Paradigma demokratif dalam proses pendidikan kewarganegaraan


ini dalam implementasinya adalah suatu proses pembelajaran yang
menempatkan peserta didik sebagai subjek dari pada objek pembelajaran,
sementara pengajar berperan sebagai pasilitator atau mitra belajar peserta didik
dalam seluruh proses pembelajaran dikelas.

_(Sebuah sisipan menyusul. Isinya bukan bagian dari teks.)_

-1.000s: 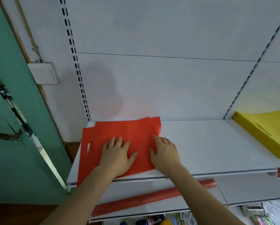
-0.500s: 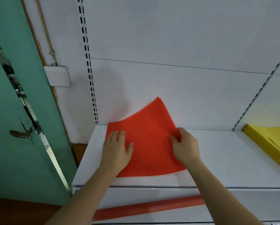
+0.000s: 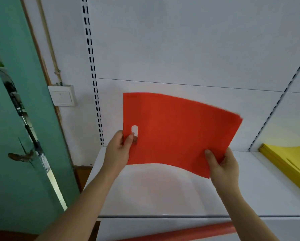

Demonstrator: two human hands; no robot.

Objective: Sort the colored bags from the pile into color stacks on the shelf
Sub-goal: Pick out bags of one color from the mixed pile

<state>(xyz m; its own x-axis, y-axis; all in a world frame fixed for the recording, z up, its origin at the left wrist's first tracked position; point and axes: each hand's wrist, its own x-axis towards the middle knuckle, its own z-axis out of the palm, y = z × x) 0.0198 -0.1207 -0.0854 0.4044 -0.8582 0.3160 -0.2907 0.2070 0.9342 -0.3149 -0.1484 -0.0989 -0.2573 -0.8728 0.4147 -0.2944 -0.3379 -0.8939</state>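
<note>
A flat red bag (image 3: 177,134) with an oval handle cut-out hangs in the air above the white shelf (image 3: 163,193), held upright and slightly bowed. My left hand (image 3: 118,150) pinches its left edge beside the cut-out. My right hand (image 3: 223,164) grips its lower right corner. A stack of yellow bags (image 3: 288,162) lies on the same shelf at the far right. The shelf surface under the red bag is bare white.
A white back panel with slotted uprights (image 3: 93,80) stands behind the shelf. A green door (image 3: 15,136) with a handle is at the left, next to a wall switch (image 3: 62,95). A red roll (image 3: 189,232) lies on the lower shelf.
The red bags lay flat on the shelf under both palms; both hands have lifted them off the shelf and now hold them upright in the air. The view has tilted upward.
</note>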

VIII. Urgensi Pendidikan Kewarganegaraan (civic education) Bagi


pembangunan Budaya Demokrasi di indonesia
Menurut Ahmad Syafi’i Ma’Arif, demokrasi bukanlah sebuah wacana, pola
pikir, atau prilaku politik yang dapat dibangun sekali jadi. Menurutnya,
demokrasi adalah proses dimana masyarakat dan negara berperan didalamnya
untuk membangun kultur dan sistem kehidupan yang dapat menciptakan
kesejahteraan, menegakan keadilan baik secara sosial, politik, dan ekonomi.
Proses demokratisasi indonesia membutuhkan topangan budaya
demokrasi yang genuine. Tanpa dukungan budaya demokrasi, proses transisi
demokrasi masih rentan terhadap berbagai ancaman budaya dan prilaku tidak
demokratif warisan masalalu, seperti prilaku anarkis dalam menyuarakan
pendapat, politik uang, menyerahkan masa untuk tujuan politik, dan penggunaan
simbol-simbol primordial (suku dan agama) dalam berpolitik.